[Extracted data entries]
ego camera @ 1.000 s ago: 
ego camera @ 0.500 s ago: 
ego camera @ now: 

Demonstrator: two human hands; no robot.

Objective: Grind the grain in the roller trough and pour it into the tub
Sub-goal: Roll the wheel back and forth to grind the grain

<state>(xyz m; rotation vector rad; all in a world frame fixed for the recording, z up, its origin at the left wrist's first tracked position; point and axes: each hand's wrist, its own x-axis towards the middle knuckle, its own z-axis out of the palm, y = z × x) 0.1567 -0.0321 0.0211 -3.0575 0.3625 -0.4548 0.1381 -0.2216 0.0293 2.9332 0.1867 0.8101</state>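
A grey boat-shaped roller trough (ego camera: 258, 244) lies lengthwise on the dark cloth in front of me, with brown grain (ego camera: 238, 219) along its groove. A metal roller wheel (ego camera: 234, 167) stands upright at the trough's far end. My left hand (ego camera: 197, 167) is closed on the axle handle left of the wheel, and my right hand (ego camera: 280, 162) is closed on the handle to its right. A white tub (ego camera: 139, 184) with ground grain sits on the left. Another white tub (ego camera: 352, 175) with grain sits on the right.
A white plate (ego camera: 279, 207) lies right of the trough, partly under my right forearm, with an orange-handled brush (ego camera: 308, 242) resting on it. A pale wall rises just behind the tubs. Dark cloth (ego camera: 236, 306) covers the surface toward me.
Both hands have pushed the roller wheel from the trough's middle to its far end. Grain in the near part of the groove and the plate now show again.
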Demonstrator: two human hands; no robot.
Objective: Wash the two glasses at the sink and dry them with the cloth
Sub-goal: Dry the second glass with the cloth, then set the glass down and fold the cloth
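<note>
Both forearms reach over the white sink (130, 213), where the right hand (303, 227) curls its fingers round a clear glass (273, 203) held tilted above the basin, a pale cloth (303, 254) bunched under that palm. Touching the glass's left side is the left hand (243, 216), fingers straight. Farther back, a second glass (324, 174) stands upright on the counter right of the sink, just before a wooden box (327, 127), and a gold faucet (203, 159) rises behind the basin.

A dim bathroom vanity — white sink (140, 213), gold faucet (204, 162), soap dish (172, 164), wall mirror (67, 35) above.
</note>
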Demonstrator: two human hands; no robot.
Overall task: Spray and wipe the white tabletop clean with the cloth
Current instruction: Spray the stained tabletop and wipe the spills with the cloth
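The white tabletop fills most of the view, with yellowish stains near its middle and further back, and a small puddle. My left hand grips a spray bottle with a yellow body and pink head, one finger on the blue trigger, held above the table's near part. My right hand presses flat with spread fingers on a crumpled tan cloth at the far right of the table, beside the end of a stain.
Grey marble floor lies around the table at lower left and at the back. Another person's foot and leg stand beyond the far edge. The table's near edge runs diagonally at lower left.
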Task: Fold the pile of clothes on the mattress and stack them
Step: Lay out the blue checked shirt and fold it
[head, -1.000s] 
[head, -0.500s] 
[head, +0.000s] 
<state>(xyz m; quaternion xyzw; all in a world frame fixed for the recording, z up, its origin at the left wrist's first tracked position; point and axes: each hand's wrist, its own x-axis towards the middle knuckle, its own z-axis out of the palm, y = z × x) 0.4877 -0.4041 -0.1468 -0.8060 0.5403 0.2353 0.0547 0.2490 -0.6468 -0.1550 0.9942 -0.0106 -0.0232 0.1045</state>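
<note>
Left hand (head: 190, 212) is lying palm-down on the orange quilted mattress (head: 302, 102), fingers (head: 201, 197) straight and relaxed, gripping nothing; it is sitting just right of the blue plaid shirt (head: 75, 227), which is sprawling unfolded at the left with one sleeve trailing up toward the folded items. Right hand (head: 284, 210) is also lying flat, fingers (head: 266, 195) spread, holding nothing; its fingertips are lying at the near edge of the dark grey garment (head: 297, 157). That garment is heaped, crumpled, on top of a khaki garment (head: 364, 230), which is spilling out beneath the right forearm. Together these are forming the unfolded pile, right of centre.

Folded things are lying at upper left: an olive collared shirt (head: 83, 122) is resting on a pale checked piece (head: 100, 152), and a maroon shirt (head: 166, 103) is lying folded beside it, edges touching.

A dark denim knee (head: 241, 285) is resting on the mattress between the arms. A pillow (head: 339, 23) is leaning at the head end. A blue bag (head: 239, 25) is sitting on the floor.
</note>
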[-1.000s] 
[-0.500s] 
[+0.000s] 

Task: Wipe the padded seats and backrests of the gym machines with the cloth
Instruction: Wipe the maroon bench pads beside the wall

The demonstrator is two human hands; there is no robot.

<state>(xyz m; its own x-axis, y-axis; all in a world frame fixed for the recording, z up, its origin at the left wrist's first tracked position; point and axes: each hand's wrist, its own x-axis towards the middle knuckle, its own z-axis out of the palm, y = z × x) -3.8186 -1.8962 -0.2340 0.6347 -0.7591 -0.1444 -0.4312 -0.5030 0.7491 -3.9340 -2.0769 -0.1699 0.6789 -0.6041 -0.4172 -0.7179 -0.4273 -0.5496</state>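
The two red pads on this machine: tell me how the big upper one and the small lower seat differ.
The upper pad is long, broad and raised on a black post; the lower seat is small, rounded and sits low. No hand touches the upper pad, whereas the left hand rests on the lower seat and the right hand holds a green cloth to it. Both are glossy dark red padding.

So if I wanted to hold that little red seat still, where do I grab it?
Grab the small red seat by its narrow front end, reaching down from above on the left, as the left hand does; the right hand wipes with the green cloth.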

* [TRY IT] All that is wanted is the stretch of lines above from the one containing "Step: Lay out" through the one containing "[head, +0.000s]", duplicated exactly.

* [TASK RESPONSE]
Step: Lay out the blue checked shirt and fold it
[head, -1.000s] 
[head, -0.500s] 
[head, +0.000s] 

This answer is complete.